### Exercise requirements
Every line with "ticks" in it must be copied from the data.

### Given material
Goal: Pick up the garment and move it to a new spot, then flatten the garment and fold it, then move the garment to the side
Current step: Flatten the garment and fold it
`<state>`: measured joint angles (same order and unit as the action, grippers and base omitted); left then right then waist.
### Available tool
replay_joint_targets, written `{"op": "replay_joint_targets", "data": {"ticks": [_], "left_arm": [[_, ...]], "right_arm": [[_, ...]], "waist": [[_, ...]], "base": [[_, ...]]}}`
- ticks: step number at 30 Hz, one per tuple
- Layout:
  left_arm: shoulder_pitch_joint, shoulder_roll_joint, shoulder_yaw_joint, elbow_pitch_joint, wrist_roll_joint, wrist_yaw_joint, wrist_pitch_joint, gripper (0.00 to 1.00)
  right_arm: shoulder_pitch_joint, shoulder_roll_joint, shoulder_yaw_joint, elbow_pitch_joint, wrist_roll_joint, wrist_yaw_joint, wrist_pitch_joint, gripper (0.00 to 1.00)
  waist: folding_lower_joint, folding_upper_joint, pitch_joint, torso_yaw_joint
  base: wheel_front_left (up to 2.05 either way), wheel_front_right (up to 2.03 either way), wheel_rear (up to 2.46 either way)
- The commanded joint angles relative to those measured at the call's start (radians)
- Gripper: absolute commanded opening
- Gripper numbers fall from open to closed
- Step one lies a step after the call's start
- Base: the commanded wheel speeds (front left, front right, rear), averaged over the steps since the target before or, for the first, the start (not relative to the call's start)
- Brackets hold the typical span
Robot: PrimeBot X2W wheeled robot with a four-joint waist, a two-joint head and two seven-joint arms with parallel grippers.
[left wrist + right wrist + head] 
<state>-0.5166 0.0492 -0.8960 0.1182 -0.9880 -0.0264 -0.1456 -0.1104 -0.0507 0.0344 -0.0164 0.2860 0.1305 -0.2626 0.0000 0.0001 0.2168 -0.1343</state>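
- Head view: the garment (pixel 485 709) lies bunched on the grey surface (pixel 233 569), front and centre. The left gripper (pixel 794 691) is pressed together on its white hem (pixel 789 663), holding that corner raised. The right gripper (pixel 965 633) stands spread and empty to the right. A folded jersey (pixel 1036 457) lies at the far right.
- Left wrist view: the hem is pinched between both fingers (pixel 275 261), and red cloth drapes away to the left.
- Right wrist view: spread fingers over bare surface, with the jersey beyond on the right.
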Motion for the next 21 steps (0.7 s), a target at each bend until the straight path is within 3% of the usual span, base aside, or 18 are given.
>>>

### Answer space
replay_joint_targets, written `{"op": "replay_joint_targets", "data": {"ticks": [_], "left_arm": [[_, ...]], "right_arm": [[_, ...]], "waist": [[_, ...]], "base": [[_, ...]]}}`
- ticks: step number at 30 Hz, one per tuple

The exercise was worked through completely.